Holocene Emergence of the South and East Coasts of Melville Island, Queen Elizabeth Islands, Northwest Territories, Canada

Authors

  • P. McLaren
  • D.M. Barnett

DOI:

https://doi.org/10.14430/arctic2669

Keywords:

Glacial epoch, Glacial landforms, Radiocarbon dating, Deglaciation, Melville Island, N.W.T./Nunavut, Winter Harbour region, N.W.T.

Abstract

Twenty-five radiocarbon dates from the coast of Melville Island show that there has been up to 100 m of Holocene emergence. This evidence of post-glacial rebound suggests there was significant late-Wisconsin glacier cover on or near the island. The Winter Harbour moraine on the south coast is thought to mark the maximum northward advance of the Laurentide ice. However, emergence for this area appears to be essentially complete, whereas the northeast coast is still recovering at a rate of approximately 0.35 cm/yr.

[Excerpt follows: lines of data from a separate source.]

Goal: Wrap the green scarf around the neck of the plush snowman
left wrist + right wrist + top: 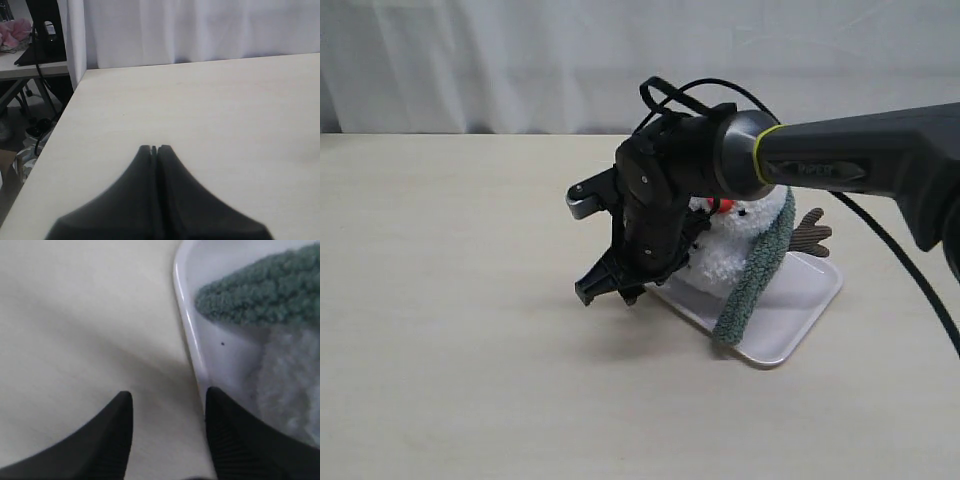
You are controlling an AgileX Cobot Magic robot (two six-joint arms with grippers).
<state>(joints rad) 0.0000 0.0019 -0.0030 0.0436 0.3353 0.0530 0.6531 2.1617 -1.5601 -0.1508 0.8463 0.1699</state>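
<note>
Our right gripper (pixel 167 400) hangs fingers parted, empty, by the tray (pixel 186 330) rim. The green scarf (pixel 755 275) drapes over the plush snowman (pixel 730 250) right of centre, resting unaided, we reckon. Left gripper (pixel 154 148) pinched closed, well clear.

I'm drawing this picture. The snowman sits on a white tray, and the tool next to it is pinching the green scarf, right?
Not pinching. The right wrist view shows the tool open and empty, with the scarf lying apart from it. The snowman does sit on the white tray.
</note>
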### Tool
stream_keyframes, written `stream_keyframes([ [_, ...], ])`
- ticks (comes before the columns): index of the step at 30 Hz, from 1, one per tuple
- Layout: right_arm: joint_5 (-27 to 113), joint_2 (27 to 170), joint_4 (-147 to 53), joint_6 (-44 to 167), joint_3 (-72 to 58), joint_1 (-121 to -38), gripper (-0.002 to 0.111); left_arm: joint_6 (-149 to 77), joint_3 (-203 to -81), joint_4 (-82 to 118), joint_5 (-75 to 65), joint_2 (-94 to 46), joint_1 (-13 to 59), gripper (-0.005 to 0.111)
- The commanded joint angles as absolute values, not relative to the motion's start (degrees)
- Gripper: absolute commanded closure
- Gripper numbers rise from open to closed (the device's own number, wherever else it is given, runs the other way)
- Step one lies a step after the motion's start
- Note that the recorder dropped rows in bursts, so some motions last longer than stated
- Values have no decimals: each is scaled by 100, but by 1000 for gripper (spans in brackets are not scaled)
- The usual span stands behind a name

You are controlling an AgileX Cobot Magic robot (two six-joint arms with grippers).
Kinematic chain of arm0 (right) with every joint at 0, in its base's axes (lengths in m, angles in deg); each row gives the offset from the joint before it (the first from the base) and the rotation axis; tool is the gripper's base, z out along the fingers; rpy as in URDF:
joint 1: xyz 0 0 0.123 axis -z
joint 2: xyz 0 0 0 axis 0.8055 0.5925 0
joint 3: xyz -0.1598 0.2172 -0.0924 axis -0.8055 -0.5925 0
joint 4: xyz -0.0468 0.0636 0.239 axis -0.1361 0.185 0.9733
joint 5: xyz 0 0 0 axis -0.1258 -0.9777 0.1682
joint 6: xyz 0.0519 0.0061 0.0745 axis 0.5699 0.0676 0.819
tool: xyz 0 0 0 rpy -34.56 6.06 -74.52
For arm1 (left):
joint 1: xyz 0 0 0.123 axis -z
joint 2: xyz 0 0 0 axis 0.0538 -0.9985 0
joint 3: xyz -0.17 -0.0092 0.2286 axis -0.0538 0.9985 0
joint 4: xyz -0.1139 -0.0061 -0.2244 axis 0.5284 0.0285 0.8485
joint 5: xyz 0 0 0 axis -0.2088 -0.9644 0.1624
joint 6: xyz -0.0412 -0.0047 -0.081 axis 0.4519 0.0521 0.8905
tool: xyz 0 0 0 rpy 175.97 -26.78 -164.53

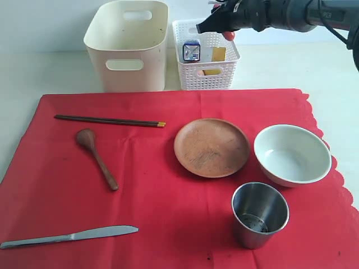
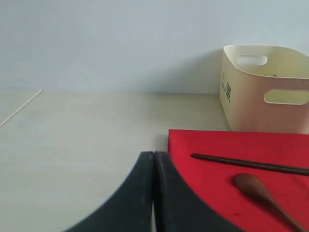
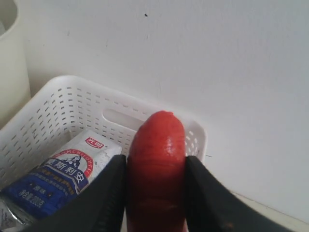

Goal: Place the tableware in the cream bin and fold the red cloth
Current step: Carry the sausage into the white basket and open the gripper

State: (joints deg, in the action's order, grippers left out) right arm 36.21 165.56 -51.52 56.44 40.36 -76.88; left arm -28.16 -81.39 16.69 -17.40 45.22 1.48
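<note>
The red cloth lies flat on the table with the tableware on it: dark chopsticks, a wooden spoon, a silver knife, a round wooden plate, a white bowl and a steel cup. The cream bin stands behind the cloth and looks empty. My right gripper is shut on a red sausage-like food item above the white lattice basket. Over the bare table by the cloth's corner, my left gripper is shut with nothing in it.
The lattice basket holds a blue-white carton and a yellow packet. A pale wall rises right behind the bin and basket. The cloth's scalloped edge runs along the right side.
</note>
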Motion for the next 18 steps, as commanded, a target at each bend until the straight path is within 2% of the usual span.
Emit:
stream_keyframes([
  [1, 3537, 16410, -5154, 5523, 4098, -7699, 108, -2836, -8141, 1681, -1727, 4553, 136, 107],
  [9, 3020, 16265, -5125, 5116, 4098, -7699, 108, -2836, -8141, 1681, -1727, 4553, 136, 107],
  [13, 2753, 16277, -4168, 3865, 4098, -7699, 108, -2836, -8141, 1681, -1727, 4553, 136, 107],
  [18, 3067, 16277, -3327, 3127, 4098, -7726, 108, -2836, -8141, 1681, -1727, 4553, 136, 107],
])
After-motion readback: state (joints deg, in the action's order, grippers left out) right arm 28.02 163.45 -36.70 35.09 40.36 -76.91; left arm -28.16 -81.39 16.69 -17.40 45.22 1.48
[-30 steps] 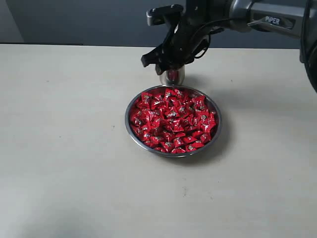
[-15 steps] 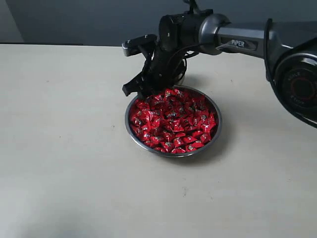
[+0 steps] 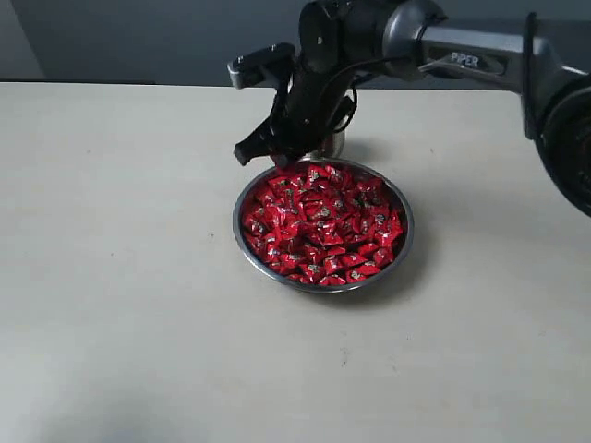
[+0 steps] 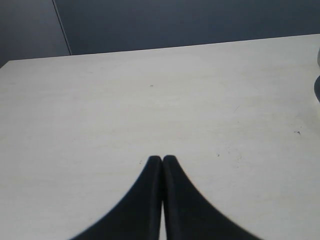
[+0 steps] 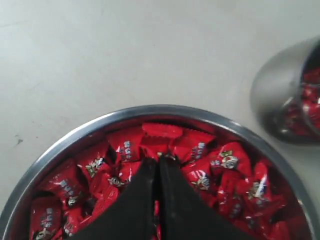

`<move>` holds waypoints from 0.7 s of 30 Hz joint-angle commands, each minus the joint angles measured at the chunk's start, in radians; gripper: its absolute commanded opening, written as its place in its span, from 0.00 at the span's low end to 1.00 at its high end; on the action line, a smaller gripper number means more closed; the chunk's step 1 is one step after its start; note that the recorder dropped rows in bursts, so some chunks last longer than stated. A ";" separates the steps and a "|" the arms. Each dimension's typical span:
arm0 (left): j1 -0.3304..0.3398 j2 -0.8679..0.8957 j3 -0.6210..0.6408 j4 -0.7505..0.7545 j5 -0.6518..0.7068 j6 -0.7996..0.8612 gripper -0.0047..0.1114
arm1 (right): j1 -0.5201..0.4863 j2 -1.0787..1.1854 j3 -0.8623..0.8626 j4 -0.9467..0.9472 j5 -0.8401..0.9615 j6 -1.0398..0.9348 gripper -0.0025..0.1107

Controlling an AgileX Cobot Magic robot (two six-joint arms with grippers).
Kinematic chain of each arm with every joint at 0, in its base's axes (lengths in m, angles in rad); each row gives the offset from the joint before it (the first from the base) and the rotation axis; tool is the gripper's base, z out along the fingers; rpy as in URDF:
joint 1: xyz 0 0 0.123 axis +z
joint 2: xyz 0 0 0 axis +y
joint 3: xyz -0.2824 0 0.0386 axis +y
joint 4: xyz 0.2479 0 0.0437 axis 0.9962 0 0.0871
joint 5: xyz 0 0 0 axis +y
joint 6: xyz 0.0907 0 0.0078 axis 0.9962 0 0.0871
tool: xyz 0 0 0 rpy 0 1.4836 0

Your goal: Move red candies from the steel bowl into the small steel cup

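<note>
Many candies [image 3: 319, 221] are heaped in the bowl [image 3: 236, 231], which is set on the bench [image 3: 120, 277], approx. central but nearer the far edge. Just beyond the bowl, toward that edge, the cup [image 3: 334, 146] is stood, partly hidden by the R arm [image 3: 462, 60]; red wrappers are seen inside it. The R gripper [image 5: 159, 160] is lowered onto the candies just inside the bowl rim, fingers pressed together w/ no gap; whether a candy is pinched can't be told. The L gripper [image 4: 162, 159] is held over bare bench, fingers likewise closed, nothing btwn them.
</note>
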 commanded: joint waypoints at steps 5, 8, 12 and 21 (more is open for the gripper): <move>-0.008 -0.005 -0.008 0.002 -0.005 -0.002 0.04 | -0.135 -0.056 -0.002 0.085 -0.223 0.060 0.02; -0.008 -0.005 -0.008 0.002 -0.005 -0.002 0.04 | -0.171 -0.016 -0.002 0.108 -0.292 0.060 0.02; -0.008 -0.005 -0.008 0.002 -0.005 -0.002 0.04 | -0.202 0.034 -0.002 0.139 -0.298 0.060 0.03; -0.008 -0.005 -0.008 0.002 -0.005 -0.002 0.04 | -0.207 0.026 -0.004 0.135 -0.278 0.058 0.45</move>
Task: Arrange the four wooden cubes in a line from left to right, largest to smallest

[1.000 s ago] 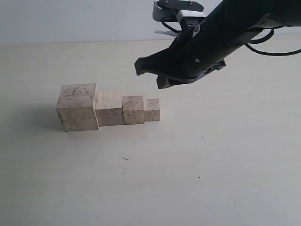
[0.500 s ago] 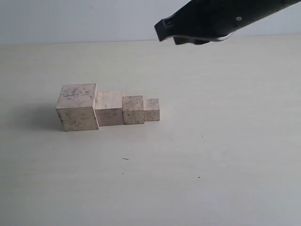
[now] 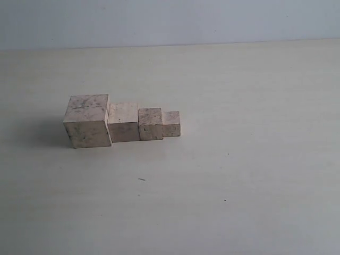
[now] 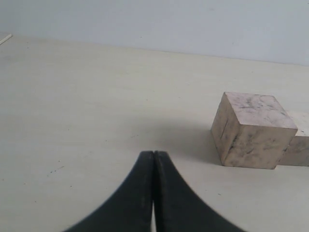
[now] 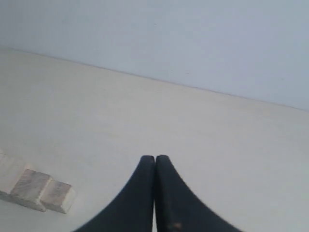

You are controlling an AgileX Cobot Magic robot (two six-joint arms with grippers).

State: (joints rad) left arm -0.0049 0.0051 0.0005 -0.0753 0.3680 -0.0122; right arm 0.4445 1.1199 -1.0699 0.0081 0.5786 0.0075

Ice cover in the region to the northeast must, therefore, have been thicker and/or lasted longer than in the peripheral areas of the Laurentide ice, lending support to the concept of an Innuitian Ice Sheet, rather than local ice masses over the central Queen Elizabeth Islands. Unfortunately, there is an absence of fresh glacial landforms and stratigraphy that can be attributed to the Innuitian Ice Sheet. We suggest that this ice sheet may have had a thermal regime below the pressure melting point, thus depriving the ice of much of its erosive and depositional capabilities, but with a sufficient mass to account for the observed pattern of emergence.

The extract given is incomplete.